Allow me a little digression while I share some of what I learned in doing some background research for this blog.
I don’t know about the rest of you, but for me the logo concept comparison is not even close, Amazon wins it hands down, even though the Apple logo is easier to recognize. I have to say I was absolutely amazed at how difficult it was to find a PG-13 concept image for Amazon. In case there are some who object to even this image, I pulled it off of a web site called A Celebration of Women. I grew up with the Amazon story from Greek mythology, and was far less acquainted with the whole comic sub-culture surrounding Amazons. To me, the image that is conjured up is much more Hillary Clinton – smart, capable, hard-working – than some half naked woman wielding a sword. Must be the nerd in me coming out.
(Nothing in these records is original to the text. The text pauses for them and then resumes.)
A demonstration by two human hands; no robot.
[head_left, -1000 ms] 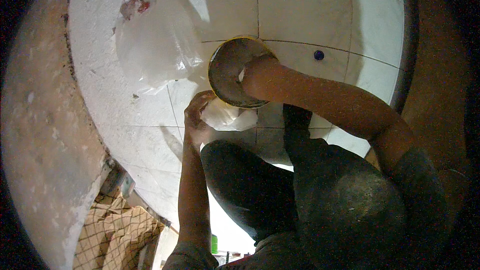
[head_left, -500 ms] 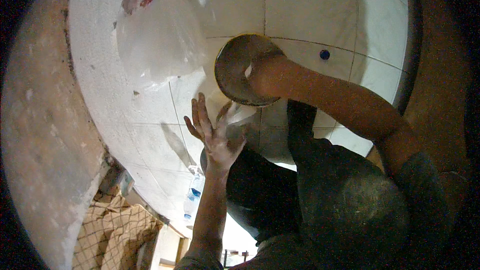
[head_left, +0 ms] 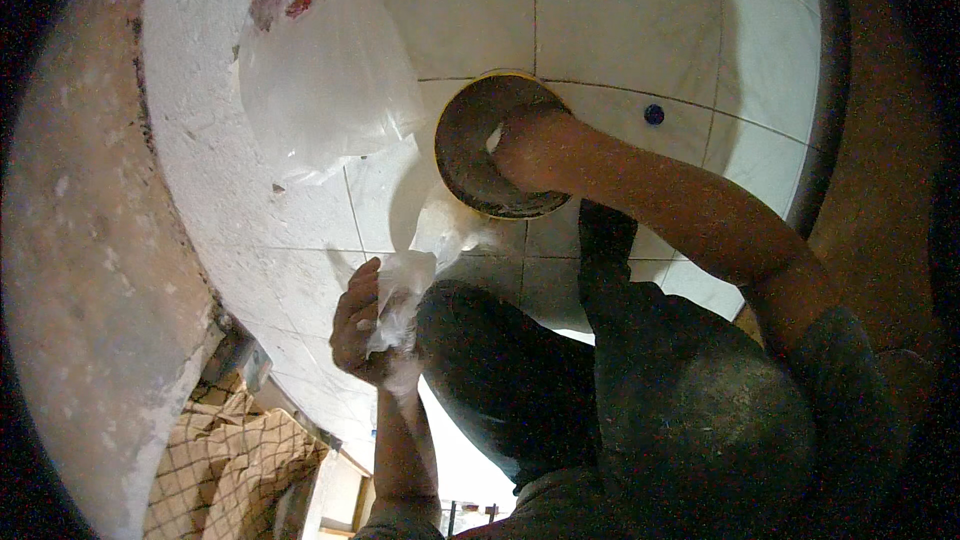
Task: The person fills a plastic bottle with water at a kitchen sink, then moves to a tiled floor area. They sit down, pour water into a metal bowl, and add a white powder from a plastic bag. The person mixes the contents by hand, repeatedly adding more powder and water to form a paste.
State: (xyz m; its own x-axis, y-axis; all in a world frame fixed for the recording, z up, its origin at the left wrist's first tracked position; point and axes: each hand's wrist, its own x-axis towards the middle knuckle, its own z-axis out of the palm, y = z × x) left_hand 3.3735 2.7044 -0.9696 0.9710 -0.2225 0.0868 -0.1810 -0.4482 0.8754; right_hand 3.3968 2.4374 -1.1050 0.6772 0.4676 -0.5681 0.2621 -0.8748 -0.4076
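Observation:
A round, dark-looking bowl with a yellowish rim [head_left: 458, 110] stands on the tiled floor in front of me. Inside it is my right hand [head_left: 525, 152], its fingers curled and mostly hidden; a small white bit shows beside them, and what they hold is unclear. To the left of my knee, my left hand [head_left: 362, 325] is closed on a thin, clear plastic bag [head_left: 402, 290], which drapes over the palm and wrist. More pale, crumpled plastic [head_left: 450, 233] lies between that hand and the bowl.
A large translucent plastic bag [head_left: 325, 80] with a reddish patch lies beyond my left hand. A dark blue bottle cap [head_left: 654, 115] rests on the tiles right of the bowl. Brown checked cloth [head_left: 235, 450] is at lower left, beside a rough wall [head_left: 80, 240].
My left hand, spread wide before, has drawn back toward me and closed on the clear plastic bag. It now covers most of the water bottle. The right hand stays in the bowl.

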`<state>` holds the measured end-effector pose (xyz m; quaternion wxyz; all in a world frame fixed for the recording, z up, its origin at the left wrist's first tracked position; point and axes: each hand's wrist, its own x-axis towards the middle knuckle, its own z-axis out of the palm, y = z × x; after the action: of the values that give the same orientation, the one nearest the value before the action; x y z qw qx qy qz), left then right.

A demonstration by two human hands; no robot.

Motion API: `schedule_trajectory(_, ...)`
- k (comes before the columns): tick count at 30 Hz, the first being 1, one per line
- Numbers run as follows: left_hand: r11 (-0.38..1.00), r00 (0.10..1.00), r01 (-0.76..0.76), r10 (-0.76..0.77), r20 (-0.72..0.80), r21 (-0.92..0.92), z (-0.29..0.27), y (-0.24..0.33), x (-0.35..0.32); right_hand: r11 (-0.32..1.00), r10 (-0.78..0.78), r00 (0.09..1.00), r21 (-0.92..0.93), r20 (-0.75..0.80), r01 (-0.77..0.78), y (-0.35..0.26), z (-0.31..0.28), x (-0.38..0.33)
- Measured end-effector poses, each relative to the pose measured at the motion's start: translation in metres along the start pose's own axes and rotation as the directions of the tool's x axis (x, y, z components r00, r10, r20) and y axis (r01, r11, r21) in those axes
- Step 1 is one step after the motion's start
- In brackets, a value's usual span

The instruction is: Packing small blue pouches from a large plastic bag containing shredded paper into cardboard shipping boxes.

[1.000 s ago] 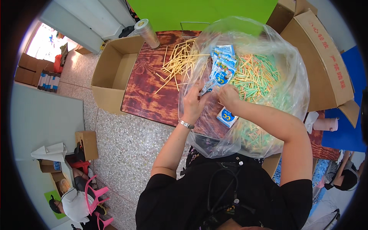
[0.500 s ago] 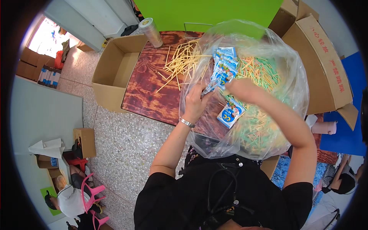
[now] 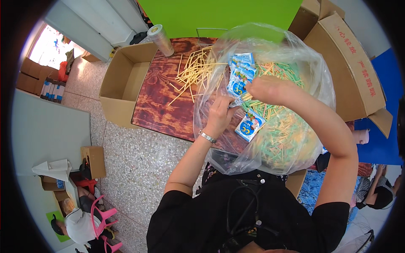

Some of you are probably wondering what the heck I am on about, but the discussion about Amazons isn’t as crazy as it seems, because, according to Wikipedia,
Bezos wanted a name for his company that began with “A” so that it would appear early in alphabetic order. He began looking through the dictionary and settled on “Amazon” because it was a place that was “exotic and different”
Wow, the power of search engine optimization was alive and well even in July 1994. The Amazon river was called this because the first Europeans to navigate the river were attacked by female warriors. You can even imagine the swoosh under the Amazon name representing the river flowing from A to Z, but supposedly this is much more prosaic: It indicates that you could order any books from A to Z. I always thought it was a smile, perhaps of an Amazon after a victory of some sorts.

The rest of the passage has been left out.